3.5. Effect of the Base–Height Ratio

In this study, 43 base–height ratios were selected to test the effect on the thickness accuracy (we only change the baseline while the distance from the ground plane to the cameras remains unchanged during the experiment, at which height, it is ensured that all rice can be photographed with the highest image resolution). Figure 15 shows the errors between the calculated values and measured values with different baselines ranging from about 25 to 250 mm. With the increase in base–height ratio, the error first decreased rapidly and then increased sharply, and tended to do so gently when the base–height ratio became bigger and bigger. Since the upper limit was 0.1mm, the accuracy was accepted (green dots in Figure 15) when the base–height ratio was about 0.18 to 0.28, which belongs to small base-height ratio. Small base–height ratio images are effective when the surface is wavy obviously, which is consistent with our platform covered with rice.

4. Conclusions

An automatic extraction method of rice thickness based on edge features was proposed in this paper. The hypothesis that the average height of the edges of multiple rice is half of the thickness of rice was put forward, which transformed the target from the thickness of rice to the height of the edge, so the problem that the corresponding points of the highest points of rice cannot be directly matched due to the scare texture of rice surface was solved. The method used the shape of the edge instead of the texture of the edge as features to match the corresponding edge points, which solved the problem caused by the structural similarity of edge. Compared with the measured true values, the maximum and minimum errors of thickness are 0.10 and 0.01 mm, which meets the requirements, indicating the reliability of the method. The appropriate amount of samples and base-height ratio were also important factors which may affect the accuracy.
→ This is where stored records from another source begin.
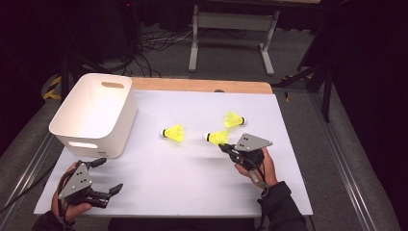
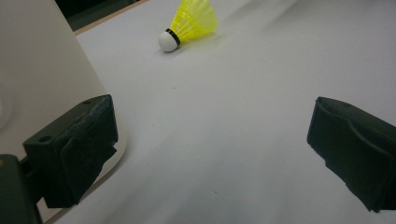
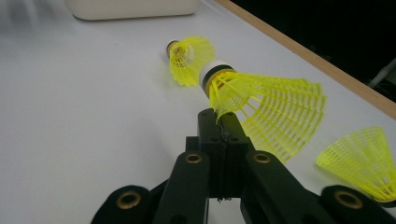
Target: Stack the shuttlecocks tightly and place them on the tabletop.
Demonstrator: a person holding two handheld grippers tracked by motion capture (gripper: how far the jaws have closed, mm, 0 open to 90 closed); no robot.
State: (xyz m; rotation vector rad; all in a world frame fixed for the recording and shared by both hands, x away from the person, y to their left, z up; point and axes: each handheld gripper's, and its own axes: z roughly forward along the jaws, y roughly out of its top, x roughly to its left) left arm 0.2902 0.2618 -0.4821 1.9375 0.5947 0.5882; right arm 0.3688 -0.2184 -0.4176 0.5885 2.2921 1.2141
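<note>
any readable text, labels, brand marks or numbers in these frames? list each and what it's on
None: no text, number or brand mark can be read.
White bin: plain walls, no label.
Three yellow shuttlecocks, the one pinched by the right gripper at its skirt: a dark band at the cork, no print legible.
Left gripper fingers: plain black pads.
Grey plate on the right gripper: unmarked.

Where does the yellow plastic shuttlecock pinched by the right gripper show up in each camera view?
High view: the held yellow plastic shuttlecock sits right of centre, at the right gripper tips.
Left gripper view: I cannot tell; the one shuttlecock there looks like the loose one nearer the bin.
Right gripper view: centre, its skirt clamped in the shut jaws.
Shared landmark: the white plastic bin, top left in the right gripper view, left edge in the left gripper view.
</note>
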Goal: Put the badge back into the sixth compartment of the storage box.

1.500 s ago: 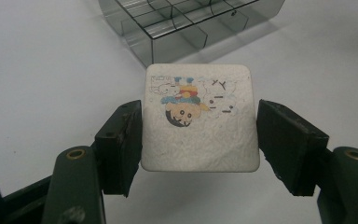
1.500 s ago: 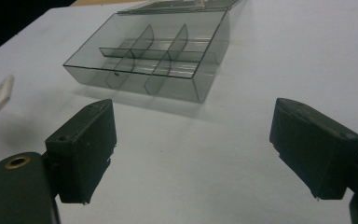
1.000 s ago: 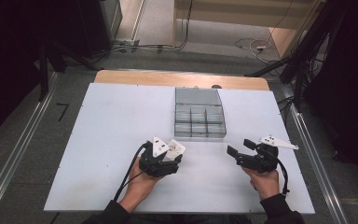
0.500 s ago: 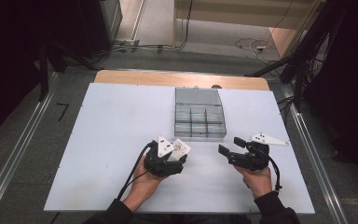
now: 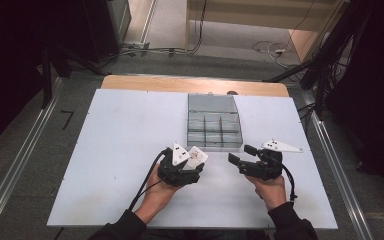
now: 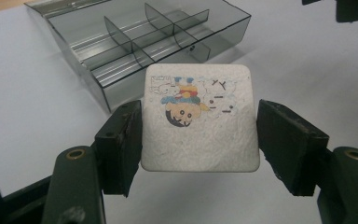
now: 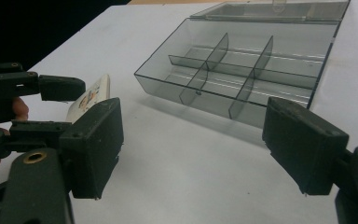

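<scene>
Overhead, my left tongs (image 5: pixel 196 161) sit just short of the box (image 5: pixel 214 122), with a white tile (image 5: pixel 197 156) at their tip; the right tongs (image 5: pixel 242 157) hover beside them, pointing toward them. From the left tongs' own camera I see more: the tile (image 6: pixel 199 116) carries a cartoon print and lies between the spread jaws, touching one, with a gap at the other. The right tongs' camera shows its jaws wide apart, holding nothing, the divided box (image 7: pixel 247 65) ahead and the tile's edge (image 7: pixel 89 102) off to one side.
</scene>
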### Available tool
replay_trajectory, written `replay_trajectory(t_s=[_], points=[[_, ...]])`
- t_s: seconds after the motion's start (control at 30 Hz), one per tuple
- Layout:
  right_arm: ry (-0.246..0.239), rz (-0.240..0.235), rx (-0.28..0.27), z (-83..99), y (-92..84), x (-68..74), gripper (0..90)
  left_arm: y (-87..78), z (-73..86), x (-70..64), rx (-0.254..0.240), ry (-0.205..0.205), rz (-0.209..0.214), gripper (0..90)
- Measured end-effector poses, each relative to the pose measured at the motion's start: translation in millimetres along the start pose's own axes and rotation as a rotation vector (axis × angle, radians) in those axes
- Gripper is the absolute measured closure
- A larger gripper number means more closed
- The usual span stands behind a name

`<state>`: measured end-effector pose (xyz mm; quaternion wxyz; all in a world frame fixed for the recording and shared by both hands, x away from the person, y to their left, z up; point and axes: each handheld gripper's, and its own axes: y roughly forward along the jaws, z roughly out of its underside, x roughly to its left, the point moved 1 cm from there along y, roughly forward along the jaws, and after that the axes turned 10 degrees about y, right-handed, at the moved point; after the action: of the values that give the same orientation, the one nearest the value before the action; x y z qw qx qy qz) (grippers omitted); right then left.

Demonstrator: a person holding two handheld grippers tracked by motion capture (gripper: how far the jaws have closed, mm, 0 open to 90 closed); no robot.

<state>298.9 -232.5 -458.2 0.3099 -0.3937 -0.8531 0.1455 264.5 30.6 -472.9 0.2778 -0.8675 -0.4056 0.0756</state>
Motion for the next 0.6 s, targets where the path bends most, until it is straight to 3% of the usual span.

This paper still has some further research directions. First, since the edge features are the decisive factor of the method which may easily be affected by many conditions such as illumination, a further study on edge extraction is needed, which can improve the accuracy of the method. Second, since we have a stereo configuration, we can use epipolar geometry to match the corresponding points on the rice edge, which can simplify our matching procedure and speed up the process. We do not do it in this paper because using our matching as it is now proves that the feature vector computed is discriminative enough, and when we compute the minimum correlation between $p{l}_1$ and all the candidate $p{r}_k$, the true matching can be found. We will using epipolar geometry in our future research.